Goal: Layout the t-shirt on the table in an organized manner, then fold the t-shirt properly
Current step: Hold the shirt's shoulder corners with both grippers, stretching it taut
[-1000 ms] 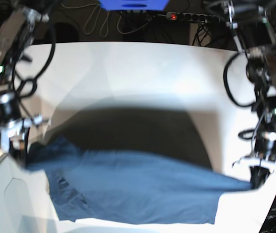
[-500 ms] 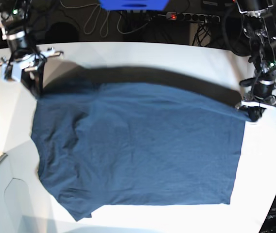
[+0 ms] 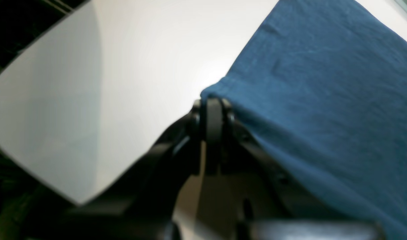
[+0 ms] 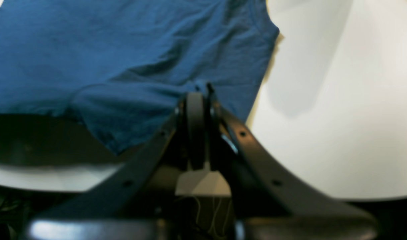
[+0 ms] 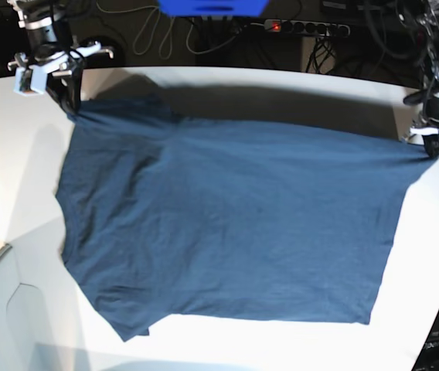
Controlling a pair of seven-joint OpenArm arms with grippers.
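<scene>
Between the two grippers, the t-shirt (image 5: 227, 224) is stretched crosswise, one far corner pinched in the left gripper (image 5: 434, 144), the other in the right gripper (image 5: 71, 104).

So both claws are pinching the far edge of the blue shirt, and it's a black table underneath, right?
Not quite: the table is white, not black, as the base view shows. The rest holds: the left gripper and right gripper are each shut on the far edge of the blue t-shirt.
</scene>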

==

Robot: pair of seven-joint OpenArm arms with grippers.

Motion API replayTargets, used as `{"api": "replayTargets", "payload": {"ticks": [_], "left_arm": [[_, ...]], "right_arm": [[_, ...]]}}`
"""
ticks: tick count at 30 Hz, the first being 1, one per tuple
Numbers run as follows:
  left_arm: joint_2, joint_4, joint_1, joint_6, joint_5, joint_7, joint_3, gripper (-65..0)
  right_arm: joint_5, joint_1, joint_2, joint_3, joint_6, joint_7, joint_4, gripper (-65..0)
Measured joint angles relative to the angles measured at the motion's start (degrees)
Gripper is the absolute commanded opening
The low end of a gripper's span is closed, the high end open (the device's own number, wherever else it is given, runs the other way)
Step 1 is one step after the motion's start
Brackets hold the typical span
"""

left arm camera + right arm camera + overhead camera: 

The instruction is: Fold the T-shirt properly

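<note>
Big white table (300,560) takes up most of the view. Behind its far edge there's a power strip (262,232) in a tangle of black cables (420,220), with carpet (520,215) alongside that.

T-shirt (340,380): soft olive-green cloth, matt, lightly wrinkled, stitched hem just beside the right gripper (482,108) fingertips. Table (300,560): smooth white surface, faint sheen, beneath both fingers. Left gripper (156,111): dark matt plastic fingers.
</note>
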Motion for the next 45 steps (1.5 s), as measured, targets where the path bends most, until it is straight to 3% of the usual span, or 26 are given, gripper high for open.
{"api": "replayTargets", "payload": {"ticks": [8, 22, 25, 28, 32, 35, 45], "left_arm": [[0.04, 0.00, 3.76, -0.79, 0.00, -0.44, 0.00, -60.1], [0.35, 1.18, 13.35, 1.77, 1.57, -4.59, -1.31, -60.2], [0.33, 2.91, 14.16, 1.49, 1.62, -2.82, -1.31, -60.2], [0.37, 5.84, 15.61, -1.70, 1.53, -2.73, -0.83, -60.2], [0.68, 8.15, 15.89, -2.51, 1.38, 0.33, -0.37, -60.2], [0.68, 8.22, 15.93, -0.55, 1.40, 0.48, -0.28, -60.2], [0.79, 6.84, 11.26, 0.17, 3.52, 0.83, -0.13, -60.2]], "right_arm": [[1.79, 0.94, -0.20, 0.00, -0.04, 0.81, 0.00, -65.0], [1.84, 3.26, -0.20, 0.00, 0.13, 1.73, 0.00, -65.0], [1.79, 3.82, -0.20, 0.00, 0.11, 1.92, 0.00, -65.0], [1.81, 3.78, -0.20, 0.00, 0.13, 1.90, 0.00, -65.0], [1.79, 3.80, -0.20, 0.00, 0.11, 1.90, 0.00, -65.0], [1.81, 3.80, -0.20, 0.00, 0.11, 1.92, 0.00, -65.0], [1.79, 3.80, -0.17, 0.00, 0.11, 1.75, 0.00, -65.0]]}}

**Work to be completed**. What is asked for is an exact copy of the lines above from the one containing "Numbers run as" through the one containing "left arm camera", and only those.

**Solved exercise**.
Numbers run as follows:
  left_arm: joint_2, joint_4, joint_1, joint_6, joint_5, joint_7, joint_3, gripper (-65..0)
  right_arm: joint_5, joint_1, joint_2, joint_3, joint_6, joint_7, joint_4, gripper (-65..0)
Measured joint angles relative to the angles measured at the motion's start (degrees)
Gripper is the absolute commanded opening
The low end of a gripper's span is closed, the high end open (the device's own number, wherever else it is given, runs the other way)
Step 1 is one step after the motion's start
Brackets hold the typical span
"""

left arm camera + right arm camera + overhead camera: 

Work on this exercise is complete.